Hysteria dates back to the second century BC and is, by and large, considered the mental disease that was only applicable to women, though it’s worth noting someone did make up male hysteria at one point as well. In women, hysteria was a physical condition before it was a mental one. Way back it was actually demonological, for whatever that’s worth. It was listed in the DSM until the year 1980. 

Ancient cures ranged from more sex to less sex to herbs and even fire. Sometimes marriage was considered a way to fix it. A roving uterus was blamed for it once and then Freud ushered in the idea of it being a mental condition caused by trauma and repression, And, because this is Freud, his basic reasoning was that female hysteria was a result of women not having a penis. If traditional methods of curing the condition didn’t work, then the idea of uterine massage was offered up. That involved, as you might suspect, massaging the uterus. This came from a technique first developed to treat a prolapsed anus and involved some fairly invasive manual stimulation. Clinics used to treat over 100 patients per day. 

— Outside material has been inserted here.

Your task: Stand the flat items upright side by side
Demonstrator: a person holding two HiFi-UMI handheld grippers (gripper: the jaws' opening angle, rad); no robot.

1. Drapetomania, the Slave Disease

The first slave ship arrived in America in 1619 and for the next 246 years, until the passing of the 13th Amendment, slavery was perfectly legal. During that time, slaves were not regarded as people, but that didn’t stop some backward thinking doctors from trying to both treat them as people and then act like they were broken in some way for not wanting to be slaves. Chiefly, this was the work of Samuel A. Cartwright.

Cartwright was a medical doctor and believe there must have been some disease at play for any slave who tried to flee bondage. He called this condition drapetomania and it could be cured by slave owners whipping it out of their slaves or cutting off their toes.

The lengths Cartwright went to in an effort to justify slavery from a scientific point of view are shocking by today’s standards. He claimed, medically, that a slave was incapable of being happy unless they were a slave and that they had immature nervous systems and small brains. 

All of this fed into the propaganda spread by slave owners that slaves were actually benefitting from their position and that slave owners were basically doing their slaves a favor.